FIGURE :  Rendement estimé (q/ha) et marge semi-brute (€/ha) pour chaque modalité de biostimulant appliqué en localisé sur maïs 


Témoignage

Jérémy BOHY : exploitant en ACS sur Mouilleron le Captif en Vendée

Pourquoi s’intéresser aux enrobages de semences ?

"Après avoir mis en place les leviers de l’ACS sur mon exploitation, j’avais envie d’aller plus loin dans ma démarche. L’objectif est la préservation du sol et sa fertilité. Par les couverts, le fumier des bovins et les broyats de déchets verts, je pense être sur la bonne voie pour le sol. Côté plante, je souhaite utiliser le moins de traitement possible notamment pour gérer les maladies. Je me suis renseigné sur cette notion d’enrobage avec des produits naturels afin de stimuler la plante au démarrage. C’est comme ça qu’est venu l’idée de tester sur les céréales dans un premier temps."

Qu’as-tu testé alors ?

"On a cherché quelques recettes avec notre conseiller ACS de la Chambre. On s’est dit qu’il fallait tester pour voir ce que ça donnait et un projet de recherche avait été déposé donc c’était aussi l’occasion d’acquérir quelques références.
On a testé dans un premier temps sur blé tendre avec un mélange à base de jus de lombricompost, d’acide humique et fulvique, d’algues, de bactéries et de champignons. Un prestataire nous fait cela en même temps que le triage donc c’est vraiment pratique. J’ai ensuite réalisé ce même enrobage sur mes semences de couvert, de méteils et de maïs."

Des résultats ?

"Les résultats du projet ne sont pas encore tous obtenus. Pour le moment, nous n’avons pas vu de différences quantitatives sur le rendement ni visuellement sur l’état des plantes. Il faudrait regarder au niveau des racines si on observe un développement plus important ou non mais ça reste un travail conséquent. J’ai trouvé quand même en réalisant des tests bêches que la structure était plus grumeleuse et moins lamellaire, ce qui doit être accentué aussi par les matières organiques que j’apporte régulièrement. Je continue à faire ces enrobages en remplacement des traitements de semences chimiques. C’est en quelque sorte une réassurance."

Conclusion

Les enrobages de semences peuvent améliorer les notions de vigueur de départ et la dynamique de levée des plantes cultivées. En fonction des espèces et des enrobages les processus peuvent être différents. Les conclusions semblent cependant être les mêmes à savoir que l’activation des processus de germination en amont du semis permettra d’accélérer la germination des plantes.

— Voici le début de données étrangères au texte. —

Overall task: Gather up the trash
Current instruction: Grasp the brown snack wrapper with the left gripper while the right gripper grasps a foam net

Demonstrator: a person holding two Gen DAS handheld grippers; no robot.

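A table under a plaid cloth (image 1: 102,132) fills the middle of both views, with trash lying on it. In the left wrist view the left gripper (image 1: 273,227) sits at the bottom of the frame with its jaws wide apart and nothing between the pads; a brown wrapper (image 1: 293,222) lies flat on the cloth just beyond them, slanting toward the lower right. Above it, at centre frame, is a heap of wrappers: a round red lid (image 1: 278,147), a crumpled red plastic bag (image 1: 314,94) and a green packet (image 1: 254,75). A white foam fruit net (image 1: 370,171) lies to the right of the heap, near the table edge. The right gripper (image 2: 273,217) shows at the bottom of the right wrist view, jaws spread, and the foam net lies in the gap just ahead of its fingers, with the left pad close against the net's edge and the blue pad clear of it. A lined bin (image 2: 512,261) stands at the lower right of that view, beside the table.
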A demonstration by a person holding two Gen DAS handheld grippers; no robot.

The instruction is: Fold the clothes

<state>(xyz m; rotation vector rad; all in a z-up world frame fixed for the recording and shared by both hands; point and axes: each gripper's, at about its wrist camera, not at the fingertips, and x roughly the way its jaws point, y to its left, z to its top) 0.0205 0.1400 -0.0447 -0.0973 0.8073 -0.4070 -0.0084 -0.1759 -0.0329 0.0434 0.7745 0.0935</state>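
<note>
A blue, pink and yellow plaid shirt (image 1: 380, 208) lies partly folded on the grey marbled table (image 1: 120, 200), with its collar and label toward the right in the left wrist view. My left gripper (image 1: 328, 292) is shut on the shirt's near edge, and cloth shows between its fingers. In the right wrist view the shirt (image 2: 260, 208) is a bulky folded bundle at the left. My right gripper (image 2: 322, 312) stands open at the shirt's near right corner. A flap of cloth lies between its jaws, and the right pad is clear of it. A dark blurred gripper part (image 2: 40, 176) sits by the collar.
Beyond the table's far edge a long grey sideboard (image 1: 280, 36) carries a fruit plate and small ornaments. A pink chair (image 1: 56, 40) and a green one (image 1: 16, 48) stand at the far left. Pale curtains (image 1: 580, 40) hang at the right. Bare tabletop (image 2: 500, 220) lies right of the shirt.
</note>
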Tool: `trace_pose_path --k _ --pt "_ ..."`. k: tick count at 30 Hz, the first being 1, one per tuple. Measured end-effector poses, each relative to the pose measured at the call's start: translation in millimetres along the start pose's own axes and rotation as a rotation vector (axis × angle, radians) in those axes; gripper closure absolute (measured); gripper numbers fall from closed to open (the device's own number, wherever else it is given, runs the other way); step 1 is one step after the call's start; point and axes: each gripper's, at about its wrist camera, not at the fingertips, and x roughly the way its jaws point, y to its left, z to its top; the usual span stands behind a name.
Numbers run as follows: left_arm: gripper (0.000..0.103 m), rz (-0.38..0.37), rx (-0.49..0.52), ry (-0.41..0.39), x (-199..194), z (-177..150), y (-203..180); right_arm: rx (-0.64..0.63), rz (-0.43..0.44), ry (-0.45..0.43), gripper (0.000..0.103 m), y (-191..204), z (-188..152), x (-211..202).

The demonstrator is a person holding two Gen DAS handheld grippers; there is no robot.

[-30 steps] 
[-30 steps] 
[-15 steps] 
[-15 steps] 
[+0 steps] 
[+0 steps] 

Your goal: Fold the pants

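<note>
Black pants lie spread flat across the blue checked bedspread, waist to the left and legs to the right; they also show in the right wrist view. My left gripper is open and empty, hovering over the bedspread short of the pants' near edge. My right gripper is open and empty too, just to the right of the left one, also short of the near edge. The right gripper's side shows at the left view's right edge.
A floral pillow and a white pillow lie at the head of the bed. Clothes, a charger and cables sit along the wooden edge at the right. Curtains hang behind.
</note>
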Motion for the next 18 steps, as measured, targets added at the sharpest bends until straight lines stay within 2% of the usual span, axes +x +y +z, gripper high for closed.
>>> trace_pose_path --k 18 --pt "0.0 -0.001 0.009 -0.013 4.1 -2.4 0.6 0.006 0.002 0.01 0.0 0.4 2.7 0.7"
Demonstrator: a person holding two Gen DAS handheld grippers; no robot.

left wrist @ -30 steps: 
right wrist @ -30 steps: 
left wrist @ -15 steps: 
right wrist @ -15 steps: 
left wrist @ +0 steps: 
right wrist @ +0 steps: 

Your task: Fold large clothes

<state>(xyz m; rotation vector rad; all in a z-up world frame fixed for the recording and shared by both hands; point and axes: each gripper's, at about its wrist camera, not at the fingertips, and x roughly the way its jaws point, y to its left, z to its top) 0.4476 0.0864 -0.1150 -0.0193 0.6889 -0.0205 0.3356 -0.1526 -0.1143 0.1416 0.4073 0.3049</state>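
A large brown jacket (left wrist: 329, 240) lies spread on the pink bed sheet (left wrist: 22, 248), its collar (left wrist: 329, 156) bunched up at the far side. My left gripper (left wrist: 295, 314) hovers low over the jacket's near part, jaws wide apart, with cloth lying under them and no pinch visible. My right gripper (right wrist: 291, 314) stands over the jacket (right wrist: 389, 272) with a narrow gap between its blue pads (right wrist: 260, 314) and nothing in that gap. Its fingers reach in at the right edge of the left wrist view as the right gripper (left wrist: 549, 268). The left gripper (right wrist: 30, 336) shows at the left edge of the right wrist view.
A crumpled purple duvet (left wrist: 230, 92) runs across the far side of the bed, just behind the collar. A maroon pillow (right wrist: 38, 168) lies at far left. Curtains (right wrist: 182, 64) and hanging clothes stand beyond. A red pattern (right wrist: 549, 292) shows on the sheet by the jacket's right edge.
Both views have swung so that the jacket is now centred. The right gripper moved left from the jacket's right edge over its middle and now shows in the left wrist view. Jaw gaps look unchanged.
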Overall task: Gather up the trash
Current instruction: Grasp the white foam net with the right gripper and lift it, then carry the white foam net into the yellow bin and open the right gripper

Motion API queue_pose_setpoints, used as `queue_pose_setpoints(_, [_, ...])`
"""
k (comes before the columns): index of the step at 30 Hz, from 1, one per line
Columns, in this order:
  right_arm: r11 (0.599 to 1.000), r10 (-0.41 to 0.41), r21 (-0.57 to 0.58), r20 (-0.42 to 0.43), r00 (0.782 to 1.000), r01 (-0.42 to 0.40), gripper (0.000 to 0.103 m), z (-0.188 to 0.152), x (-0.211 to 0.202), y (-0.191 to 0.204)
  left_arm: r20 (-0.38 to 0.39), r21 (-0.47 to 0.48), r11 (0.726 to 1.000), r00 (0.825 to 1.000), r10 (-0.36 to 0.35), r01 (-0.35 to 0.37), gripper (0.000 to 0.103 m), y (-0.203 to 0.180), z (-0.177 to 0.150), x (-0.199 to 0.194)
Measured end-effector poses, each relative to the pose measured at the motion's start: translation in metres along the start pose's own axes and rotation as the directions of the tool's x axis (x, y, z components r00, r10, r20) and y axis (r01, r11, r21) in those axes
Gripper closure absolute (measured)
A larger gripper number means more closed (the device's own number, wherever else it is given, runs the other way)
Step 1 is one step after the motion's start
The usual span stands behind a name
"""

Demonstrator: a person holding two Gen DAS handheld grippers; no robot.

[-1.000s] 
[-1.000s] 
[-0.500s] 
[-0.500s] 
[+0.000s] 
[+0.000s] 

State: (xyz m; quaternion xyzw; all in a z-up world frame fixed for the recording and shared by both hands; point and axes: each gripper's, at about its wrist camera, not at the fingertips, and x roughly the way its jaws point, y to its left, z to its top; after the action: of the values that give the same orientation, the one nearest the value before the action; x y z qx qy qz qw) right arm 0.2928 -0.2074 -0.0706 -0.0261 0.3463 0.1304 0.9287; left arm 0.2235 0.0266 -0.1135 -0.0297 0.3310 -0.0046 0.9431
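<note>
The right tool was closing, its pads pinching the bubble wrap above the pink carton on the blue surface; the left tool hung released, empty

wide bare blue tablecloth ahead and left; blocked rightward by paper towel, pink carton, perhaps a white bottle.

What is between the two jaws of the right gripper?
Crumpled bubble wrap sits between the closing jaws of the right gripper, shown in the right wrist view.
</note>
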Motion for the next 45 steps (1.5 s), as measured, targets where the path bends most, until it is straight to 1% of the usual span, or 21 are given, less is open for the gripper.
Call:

Pour ce qui est de la levée et du développement, plus la graine aura dans un entourage proche les éléments nutritifs favorables à sa croissance, plus elle aura de chance de s’enraciner et de produire de la biomasse.

Il existe différents points pouvant participer à améliorer la vigueur de départs, la fertilisation localisée, le PMG, l’hydropriming …

De nombreuses pistes sont encore à l’état de prospection mais la création dans le sol et sur les semences d’un environnement favorable au développement des plantes pourrait leur assurer une meilleure croissance.